Your answer consists of the lines in the data that contain "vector". Copy each of them.

▽

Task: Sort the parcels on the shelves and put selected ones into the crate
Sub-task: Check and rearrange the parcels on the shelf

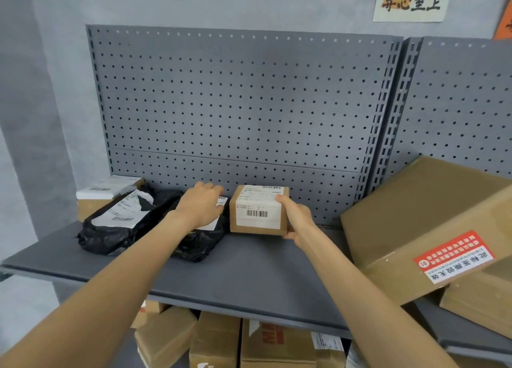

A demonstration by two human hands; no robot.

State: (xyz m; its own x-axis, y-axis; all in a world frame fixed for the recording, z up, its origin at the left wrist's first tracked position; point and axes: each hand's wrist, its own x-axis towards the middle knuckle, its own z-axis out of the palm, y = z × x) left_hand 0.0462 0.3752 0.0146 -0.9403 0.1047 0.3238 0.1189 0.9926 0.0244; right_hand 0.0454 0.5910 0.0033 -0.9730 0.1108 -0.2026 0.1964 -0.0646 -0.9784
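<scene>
a small box is gripped at its right edge by the right hand; the left hand, fingers relaxed, is rested on a black bag on the grey shelf.

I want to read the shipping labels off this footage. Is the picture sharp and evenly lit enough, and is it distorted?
Head view: soft, even light, no glare. The barcode on the small cardboard box gripped by the right hand shows, but its fine print is blurred. The label on the black bag is also unreadable, and the left hand covers part of another. Wide-angle bending curves the shelf edge and the pegboard.
</scene>
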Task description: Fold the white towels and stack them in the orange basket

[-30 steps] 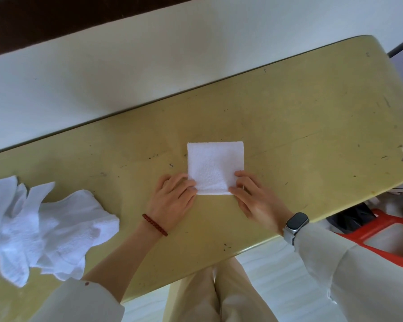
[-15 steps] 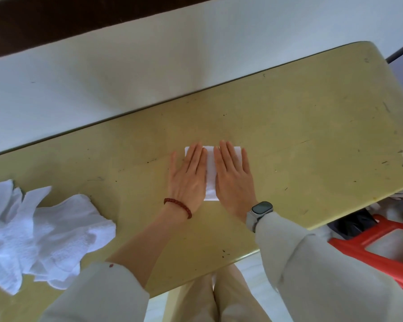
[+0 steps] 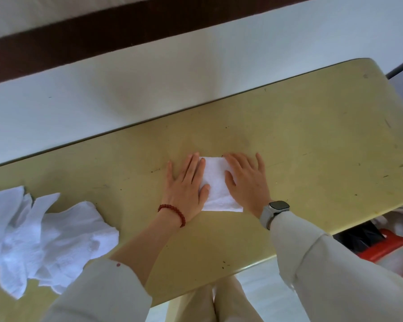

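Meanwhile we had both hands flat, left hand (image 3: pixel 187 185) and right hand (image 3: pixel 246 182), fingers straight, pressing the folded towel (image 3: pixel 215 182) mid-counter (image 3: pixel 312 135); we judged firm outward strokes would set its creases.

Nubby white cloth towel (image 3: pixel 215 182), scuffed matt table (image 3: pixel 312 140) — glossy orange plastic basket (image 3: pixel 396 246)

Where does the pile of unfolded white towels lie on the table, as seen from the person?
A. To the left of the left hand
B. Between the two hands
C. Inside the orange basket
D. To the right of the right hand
A: the pile of unfolded white towels lies on the table well out past the left hand, while the right hand and the left press flat on the folded towel.
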The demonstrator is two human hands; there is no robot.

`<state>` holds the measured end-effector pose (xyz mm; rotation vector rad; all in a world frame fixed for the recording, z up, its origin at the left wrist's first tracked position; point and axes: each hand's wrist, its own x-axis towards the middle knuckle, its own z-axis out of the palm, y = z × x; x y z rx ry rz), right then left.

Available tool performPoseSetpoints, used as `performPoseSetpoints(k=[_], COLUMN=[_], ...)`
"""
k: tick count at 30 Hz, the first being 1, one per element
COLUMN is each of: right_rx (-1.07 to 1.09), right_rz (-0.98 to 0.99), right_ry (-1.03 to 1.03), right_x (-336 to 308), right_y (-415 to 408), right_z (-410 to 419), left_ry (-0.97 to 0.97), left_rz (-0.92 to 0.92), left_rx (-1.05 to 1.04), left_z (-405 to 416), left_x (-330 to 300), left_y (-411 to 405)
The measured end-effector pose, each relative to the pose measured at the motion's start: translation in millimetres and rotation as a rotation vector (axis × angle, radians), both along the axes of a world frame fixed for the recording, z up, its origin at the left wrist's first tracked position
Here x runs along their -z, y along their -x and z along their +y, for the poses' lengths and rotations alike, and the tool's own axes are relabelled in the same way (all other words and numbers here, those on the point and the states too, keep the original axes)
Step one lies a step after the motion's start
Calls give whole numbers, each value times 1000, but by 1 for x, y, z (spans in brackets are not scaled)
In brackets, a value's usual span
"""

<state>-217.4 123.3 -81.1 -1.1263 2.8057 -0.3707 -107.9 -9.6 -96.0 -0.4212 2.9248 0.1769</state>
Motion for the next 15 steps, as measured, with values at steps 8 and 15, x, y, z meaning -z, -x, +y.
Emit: performPoseSetpoints(k=[8, 15], right_rx=[245, 214], right_rz=[-448, -626], right_ry=[-122, 309], right_x=[-23, -53], right_y=[17, -11], right_z=[-10, -1], left_ry=[7, -230], left_rz=[7, 80], left_rx=[-8, -342], left_z=[1, 2], left_x=[-1, -8], left_y=[0, -4])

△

_EXERCISE OUTPUT_:
`<state>` holds the measured end-effector pose (xyz mm; rotation vector rad; all in a world frame fixed for the recording, z up, its origin at the left wrist's first tracked position; point and axes: each hand's wrist, its own x-axis towards the middle knuckle, its own z-axis out of the palm, y = z × x; x y z rx ry rz), right then left.
The measured end-effector pose, each relative to the pose measured at the motion's start: translation in millimetres and rotation as a rotation vector (axis × angle, radians), both along the axes of a world frame fixed for the recording, z up, its origin at the left wrist's first tracked position

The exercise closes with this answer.